RAY SUAREZ: At the Pentagon this afternoon, Defense Secretary Rumsfeld began his daily briefing by addressing perceptions about the effectiveness and pace of the war effort to date.
DONALD RUMSFELD: I've reflected on some of the questions that were posed at the last briefing about the speed of progress and questions about the patience of the American people if something didn't happen immediately. And I personally have a sense that the public understands the following facts: On September 11, the terrorists attacked New York and Washington, murdering thousands of people -- Americans, as well as people from dozens of other countries of all races and religions. On October 7, less than a month later, we had positioned coalition forces in the region; we began military operations against Taliban and al-Qaida targets throughout Afghanistan. That was 24 days ago-- three weeks and three days; not three months, not three years, but three weeks and three days. In the end, war is not about statistics, deadlines, short attention spans or 24-hour news cycles. It's about will, the projection of will, the clear, unambiguous determination of the President of the United States-- and let there be no doubt about that-- and the American people to see this through to certain victory.

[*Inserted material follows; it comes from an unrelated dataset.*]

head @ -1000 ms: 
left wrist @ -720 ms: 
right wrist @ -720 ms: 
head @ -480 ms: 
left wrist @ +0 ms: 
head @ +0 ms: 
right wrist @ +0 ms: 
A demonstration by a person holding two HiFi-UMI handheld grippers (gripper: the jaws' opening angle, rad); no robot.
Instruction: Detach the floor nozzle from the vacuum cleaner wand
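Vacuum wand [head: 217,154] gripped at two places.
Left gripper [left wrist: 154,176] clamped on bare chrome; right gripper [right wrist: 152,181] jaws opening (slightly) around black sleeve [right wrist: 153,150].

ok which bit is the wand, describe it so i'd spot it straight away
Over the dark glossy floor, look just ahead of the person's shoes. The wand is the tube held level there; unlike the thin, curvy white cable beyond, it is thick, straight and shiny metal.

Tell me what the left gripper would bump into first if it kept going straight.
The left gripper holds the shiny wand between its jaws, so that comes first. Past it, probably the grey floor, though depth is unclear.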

REPORTER: Your opening statement today wasn't about prosecuting the war. Increasingly, it seems to be about selling the war, telling the American people why it's taking as long as it is, and to have patience. How big a part of your job is the sales effort? What sort of time are you dedicating to that? Are you dedicating too much time to it, and are the people that you're talking to buying?
DONALD RUMSFELD: Well, I would guess it's probably about maybe 30 to 60 minutes a day. Is it important? I guess I wouldn't be doing it if I didn't believe it was important. I think it probably is. I think that the... Well, first of all, we have multiple audiences that we have to deal with. One is the men and women in the armed services. Then there are the American people, and the American people determine where this country goes, ultimately, and so it's important that they have that same understanding. Then there is the press, and...and needless to say, that is important. You play a very important role in this process. And so, as questions come up, it's important for Dick, and for me, and for others to be here almost every day and try to respond to those and provide the calibration that we believe is the right calibration, the honest, true calibration. And that's what we try to do. (Explosion)
RAY SUAREZ: On a day that saw increasingly targeted bombing of Taliban front lines, Secretary Rumsfeld and the chairman of the Joint Chiefs defended the dropping of anti-personnel cluster bombs on Taliban positions.
GEN. RICHARD MYERS, Chairman, Joint Chiefs of Staff: We are trying to be very careful in the way we plan this particular conflict probably only the U.S. and its allies could do it in such a way that we minimize civilian casualties. If we match up a specific weapon to a specific target and we make the judgment that it's in accordance with the law of armed conflict, and we've worked this very, very carefully, then we'll use that weapon. In some cases, that means cluster bombs, and we understand the impact of those. I would take you back to September 11. We also understand the impact of that.
REPORTER: They are being used on front- line al-Qaida and Taliban troops to try to kill them, is why we're using them, to be perfectly blunt.
RAY SUAREZ: They also said American planes were dropping leaflets that try to explain to Afghans how to tell the difference between unexploded cluster bombs and emergency food rations; both of them are coincidentally wrapped in yellow coatings.